====== Exercise material ======

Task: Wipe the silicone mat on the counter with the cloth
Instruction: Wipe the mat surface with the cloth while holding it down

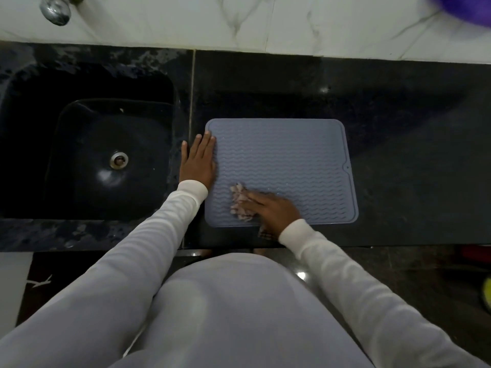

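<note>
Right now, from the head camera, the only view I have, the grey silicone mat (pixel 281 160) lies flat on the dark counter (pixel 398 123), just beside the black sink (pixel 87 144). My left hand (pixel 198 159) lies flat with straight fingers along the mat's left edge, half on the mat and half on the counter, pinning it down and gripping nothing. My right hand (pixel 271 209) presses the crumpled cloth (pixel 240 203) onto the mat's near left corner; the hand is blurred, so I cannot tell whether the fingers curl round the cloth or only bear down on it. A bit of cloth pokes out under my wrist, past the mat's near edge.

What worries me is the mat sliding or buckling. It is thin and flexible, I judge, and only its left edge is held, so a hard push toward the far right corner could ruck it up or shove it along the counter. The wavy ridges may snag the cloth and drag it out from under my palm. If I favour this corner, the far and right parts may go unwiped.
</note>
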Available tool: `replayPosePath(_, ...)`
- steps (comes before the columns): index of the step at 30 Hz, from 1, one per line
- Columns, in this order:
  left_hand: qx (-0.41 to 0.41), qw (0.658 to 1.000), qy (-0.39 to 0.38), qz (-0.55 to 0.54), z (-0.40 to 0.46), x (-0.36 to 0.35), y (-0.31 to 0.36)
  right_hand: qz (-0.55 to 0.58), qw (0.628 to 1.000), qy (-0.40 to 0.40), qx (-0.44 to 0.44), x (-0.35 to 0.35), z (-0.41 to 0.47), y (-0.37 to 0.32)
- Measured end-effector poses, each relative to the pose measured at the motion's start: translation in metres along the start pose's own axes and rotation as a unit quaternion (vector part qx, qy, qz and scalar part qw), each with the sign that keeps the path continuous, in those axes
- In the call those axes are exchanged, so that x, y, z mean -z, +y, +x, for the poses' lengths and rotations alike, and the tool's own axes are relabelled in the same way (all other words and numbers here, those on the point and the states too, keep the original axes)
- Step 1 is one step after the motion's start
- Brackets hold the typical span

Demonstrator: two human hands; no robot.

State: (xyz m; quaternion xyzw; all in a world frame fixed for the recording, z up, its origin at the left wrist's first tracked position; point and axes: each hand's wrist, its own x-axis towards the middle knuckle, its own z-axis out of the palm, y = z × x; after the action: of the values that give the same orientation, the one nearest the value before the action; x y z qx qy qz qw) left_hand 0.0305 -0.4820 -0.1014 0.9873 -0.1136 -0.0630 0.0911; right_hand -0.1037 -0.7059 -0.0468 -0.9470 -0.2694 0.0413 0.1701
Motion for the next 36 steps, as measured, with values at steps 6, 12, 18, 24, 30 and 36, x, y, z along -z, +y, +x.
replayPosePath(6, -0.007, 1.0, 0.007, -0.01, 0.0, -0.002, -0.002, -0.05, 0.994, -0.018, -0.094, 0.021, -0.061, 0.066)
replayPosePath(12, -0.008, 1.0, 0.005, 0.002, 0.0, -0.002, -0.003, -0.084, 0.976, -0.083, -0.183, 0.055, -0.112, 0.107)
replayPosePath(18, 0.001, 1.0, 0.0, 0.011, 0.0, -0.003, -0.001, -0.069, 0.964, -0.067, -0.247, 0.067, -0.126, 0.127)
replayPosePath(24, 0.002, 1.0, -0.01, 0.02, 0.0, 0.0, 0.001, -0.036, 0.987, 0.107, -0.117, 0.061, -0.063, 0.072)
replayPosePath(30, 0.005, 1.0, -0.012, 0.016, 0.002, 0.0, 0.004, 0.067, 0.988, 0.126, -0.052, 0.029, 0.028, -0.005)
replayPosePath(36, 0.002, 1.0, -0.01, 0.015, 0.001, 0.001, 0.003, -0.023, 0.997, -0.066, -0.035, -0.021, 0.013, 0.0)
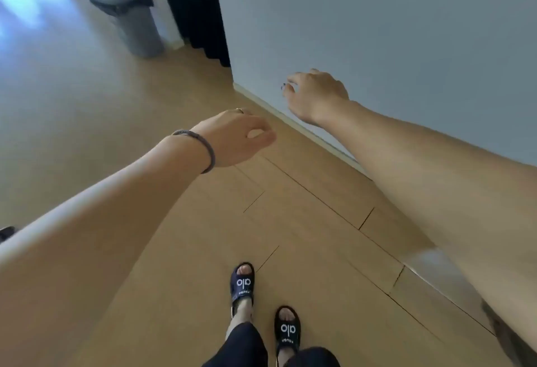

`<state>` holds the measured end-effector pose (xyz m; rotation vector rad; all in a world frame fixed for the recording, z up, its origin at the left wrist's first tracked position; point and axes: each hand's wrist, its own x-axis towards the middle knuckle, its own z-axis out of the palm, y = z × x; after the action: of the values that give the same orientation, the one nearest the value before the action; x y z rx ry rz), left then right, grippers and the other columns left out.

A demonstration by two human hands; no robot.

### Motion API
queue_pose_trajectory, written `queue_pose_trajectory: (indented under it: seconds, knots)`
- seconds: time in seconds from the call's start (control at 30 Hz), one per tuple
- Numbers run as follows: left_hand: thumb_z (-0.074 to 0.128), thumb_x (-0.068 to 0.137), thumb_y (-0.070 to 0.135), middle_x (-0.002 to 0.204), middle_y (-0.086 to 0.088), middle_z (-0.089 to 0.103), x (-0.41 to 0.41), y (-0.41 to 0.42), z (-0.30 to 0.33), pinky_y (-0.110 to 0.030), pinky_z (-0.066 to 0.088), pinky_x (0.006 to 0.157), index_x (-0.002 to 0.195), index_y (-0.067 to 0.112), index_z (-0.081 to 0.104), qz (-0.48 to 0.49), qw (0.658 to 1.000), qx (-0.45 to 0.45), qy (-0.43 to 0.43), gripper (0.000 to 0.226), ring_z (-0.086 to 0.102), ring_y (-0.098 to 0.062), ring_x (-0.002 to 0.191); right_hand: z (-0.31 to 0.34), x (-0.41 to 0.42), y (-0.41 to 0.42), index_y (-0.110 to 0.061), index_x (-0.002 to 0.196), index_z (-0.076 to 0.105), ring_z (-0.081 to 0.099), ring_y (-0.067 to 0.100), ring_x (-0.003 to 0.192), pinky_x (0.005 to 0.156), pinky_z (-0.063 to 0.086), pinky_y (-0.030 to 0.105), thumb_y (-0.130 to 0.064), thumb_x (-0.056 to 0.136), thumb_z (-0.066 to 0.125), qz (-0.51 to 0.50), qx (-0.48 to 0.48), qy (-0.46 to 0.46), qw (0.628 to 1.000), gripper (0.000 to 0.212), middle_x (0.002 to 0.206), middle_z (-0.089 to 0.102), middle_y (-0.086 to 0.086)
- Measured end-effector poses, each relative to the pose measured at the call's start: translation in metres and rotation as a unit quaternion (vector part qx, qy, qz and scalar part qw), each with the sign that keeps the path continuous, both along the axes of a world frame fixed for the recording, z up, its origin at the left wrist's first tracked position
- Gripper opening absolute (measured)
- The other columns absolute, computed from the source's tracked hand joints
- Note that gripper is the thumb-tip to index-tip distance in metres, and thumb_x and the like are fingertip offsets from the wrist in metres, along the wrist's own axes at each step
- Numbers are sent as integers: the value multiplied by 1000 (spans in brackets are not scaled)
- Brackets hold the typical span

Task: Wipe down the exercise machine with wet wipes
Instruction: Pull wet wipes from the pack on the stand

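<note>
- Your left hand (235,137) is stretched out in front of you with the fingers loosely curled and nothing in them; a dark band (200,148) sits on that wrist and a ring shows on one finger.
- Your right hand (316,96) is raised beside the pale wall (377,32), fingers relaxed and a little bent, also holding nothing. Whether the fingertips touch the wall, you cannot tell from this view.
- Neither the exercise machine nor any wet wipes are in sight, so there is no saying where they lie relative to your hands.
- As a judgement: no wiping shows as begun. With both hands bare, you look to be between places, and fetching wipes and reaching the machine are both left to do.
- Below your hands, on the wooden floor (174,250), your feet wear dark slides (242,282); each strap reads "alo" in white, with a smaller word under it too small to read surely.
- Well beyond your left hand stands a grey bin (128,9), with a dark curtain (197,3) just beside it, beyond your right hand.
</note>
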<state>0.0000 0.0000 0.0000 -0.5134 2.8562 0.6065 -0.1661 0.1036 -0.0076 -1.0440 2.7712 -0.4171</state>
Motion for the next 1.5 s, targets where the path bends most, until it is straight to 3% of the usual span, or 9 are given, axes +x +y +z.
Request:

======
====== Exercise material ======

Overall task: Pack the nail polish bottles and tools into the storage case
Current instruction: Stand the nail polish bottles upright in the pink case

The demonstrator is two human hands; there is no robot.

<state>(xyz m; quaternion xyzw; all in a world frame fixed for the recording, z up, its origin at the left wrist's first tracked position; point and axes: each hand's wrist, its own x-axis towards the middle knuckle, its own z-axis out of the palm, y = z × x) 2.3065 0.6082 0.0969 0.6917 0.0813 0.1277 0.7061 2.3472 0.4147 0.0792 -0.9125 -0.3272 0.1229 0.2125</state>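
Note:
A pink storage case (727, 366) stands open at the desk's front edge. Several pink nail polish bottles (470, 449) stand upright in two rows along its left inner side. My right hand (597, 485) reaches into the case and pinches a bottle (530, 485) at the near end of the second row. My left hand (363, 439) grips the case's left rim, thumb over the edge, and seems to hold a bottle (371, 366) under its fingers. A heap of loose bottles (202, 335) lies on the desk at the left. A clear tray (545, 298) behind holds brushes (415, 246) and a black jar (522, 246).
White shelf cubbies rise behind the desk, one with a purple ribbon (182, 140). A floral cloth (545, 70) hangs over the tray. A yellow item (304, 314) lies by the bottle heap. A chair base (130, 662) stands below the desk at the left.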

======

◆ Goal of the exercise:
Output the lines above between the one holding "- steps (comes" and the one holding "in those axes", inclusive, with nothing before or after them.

◆ Solution to this exercise:
- steps (comes before the columns): index of the step at 30 Hz, from 1, one per line
- Columns, in this order:
  left_hand: qx (-0.41 to 0.41), qw (0.658 to 1.000), qy (-0.39 to 0.38), qz (-0.55 to 0.54), z (-0.40 to 0.46), x (-0.36 to 0.35), y (-0.31 to 0.36)
  right_hand: qz (-0.55 to 0.58), qw (0.628 to 1.000), qy (-0.40 to 0.40), qx (-0.44 to 0.44), x (-0.35 to 0.35), z (-0.41 to 0.47), y (-0.37 to 0.32)
- Measured end-effector poses, each relative to the pose measured at the motion's start: translation in metres along the start pose's own axes and rotation as a unit quaternion (vector part qx, qy, qz and scalar part qw), each with the sign that keeps the path continuous, in those axes

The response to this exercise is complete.